Single by Álvaro Torres

from the album Tres
- Released: 1986
- Recorded: 1985
- Studio: George Tobin Studios (North Hollywood, CA)
- Genre: Pop;
- Length: 3:25
- Label: Fonovisa Records
- Songwriter(s): Álvaro Torres
- Producer(s): Enrique Elizondo

Álvaro Torres singles chronology
| "Mi Amor Por Ti" (1985) | "De Punta a Punta" (1986) | "Tres" (1986) |

Music video
- "De Punta a Punta" on YouTube

= De Punta a Punta =

1986 song by Álvaro Torres

"De Punta a Punta" (From End to End) is a single by Salvadoran singer Álvaro Torres released on 1986 through Fonovisa Records as part of Torres' seventh studio album Tres. The song was written by Torres, produced by Enrique Elizondo and it was recorded in George Tobin Studios, North Hollywood, CA. "De Punta a Punta", along with "Mi Amor Por Ti" where the most successful songs of his album Tres.
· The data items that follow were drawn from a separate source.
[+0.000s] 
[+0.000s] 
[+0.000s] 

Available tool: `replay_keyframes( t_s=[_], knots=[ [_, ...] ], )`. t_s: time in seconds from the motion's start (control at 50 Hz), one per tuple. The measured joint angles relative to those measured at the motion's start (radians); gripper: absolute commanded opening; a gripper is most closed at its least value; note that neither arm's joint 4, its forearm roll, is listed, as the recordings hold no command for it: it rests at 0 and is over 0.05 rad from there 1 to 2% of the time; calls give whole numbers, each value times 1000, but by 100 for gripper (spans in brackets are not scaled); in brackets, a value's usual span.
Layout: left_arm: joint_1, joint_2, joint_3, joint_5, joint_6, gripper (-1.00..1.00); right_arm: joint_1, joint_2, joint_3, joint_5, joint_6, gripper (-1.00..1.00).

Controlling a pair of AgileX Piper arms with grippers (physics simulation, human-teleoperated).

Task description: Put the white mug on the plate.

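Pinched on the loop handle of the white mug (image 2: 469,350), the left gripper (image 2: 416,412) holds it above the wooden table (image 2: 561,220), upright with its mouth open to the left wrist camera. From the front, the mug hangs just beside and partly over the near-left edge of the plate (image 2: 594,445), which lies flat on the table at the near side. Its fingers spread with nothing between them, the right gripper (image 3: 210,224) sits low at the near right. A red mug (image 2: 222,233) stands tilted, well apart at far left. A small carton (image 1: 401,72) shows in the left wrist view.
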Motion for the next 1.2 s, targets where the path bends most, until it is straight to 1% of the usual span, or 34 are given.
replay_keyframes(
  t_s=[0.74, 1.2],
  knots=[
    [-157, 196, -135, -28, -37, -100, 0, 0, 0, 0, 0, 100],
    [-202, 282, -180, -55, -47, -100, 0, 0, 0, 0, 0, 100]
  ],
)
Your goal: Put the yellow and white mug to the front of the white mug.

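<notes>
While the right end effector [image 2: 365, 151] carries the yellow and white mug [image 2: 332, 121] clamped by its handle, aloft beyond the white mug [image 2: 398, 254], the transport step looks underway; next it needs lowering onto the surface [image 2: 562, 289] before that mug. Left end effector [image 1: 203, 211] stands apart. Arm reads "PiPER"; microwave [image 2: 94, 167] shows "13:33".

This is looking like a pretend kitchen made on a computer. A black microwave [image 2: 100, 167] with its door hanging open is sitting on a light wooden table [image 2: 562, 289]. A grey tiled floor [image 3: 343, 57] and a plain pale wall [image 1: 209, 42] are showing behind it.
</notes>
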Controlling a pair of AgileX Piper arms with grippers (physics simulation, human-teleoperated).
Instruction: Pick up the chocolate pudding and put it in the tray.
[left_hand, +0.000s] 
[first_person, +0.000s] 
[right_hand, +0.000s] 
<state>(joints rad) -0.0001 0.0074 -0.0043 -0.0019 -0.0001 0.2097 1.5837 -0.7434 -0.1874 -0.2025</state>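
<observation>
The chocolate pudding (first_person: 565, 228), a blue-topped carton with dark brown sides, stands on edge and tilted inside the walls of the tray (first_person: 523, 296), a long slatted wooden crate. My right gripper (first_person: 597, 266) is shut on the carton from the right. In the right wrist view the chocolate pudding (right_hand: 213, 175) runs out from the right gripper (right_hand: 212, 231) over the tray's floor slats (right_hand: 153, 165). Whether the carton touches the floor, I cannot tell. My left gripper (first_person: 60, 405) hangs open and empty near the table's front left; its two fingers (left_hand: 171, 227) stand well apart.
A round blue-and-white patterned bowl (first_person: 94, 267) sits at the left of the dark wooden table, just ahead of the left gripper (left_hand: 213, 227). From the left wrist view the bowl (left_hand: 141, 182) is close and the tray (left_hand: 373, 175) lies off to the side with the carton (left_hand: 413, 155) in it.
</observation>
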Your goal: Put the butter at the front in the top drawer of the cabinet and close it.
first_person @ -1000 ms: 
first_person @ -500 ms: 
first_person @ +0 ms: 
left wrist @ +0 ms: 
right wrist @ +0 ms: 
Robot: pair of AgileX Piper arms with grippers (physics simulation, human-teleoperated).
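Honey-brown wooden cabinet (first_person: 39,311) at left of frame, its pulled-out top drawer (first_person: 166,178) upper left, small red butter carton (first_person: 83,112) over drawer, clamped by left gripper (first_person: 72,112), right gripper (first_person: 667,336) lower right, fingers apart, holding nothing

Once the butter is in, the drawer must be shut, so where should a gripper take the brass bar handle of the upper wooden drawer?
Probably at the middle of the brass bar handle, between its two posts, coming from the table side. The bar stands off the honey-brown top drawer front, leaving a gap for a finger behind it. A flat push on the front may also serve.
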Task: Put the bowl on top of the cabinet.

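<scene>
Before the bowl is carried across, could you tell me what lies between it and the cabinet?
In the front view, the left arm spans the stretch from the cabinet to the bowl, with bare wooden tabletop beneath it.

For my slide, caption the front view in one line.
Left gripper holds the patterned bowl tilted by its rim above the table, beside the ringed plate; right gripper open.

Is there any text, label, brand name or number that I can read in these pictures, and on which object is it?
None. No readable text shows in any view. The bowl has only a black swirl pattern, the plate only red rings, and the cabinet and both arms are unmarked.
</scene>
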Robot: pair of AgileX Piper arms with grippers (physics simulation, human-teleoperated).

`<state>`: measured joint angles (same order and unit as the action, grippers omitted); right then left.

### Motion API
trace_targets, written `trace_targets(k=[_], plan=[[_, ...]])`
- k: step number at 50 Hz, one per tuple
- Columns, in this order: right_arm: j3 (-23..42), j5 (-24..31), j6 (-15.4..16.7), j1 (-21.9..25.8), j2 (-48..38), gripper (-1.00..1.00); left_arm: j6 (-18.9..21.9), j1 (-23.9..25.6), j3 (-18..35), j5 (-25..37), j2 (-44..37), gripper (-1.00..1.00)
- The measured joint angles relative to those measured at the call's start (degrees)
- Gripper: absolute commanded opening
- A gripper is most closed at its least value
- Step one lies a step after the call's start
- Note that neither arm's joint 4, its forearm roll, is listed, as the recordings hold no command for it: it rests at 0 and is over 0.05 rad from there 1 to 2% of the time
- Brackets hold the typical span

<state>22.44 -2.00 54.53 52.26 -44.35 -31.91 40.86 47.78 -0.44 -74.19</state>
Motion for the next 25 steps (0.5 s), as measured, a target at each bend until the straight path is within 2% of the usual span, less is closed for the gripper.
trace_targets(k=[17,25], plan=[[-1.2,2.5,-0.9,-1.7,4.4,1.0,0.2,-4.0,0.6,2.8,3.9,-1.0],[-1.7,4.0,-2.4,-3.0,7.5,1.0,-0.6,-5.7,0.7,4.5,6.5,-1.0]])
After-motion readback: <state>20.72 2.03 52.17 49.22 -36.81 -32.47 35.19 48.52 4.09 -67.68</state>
At the beginning, "De Punta a Punta" was not well received by some audiences because of the lyrics content, which depicts an erotic encounter between a man and a woman. Later, some people realize about the song potential, among them radio host Betty Pino, who raised the popularity of the song in United States and Latin America.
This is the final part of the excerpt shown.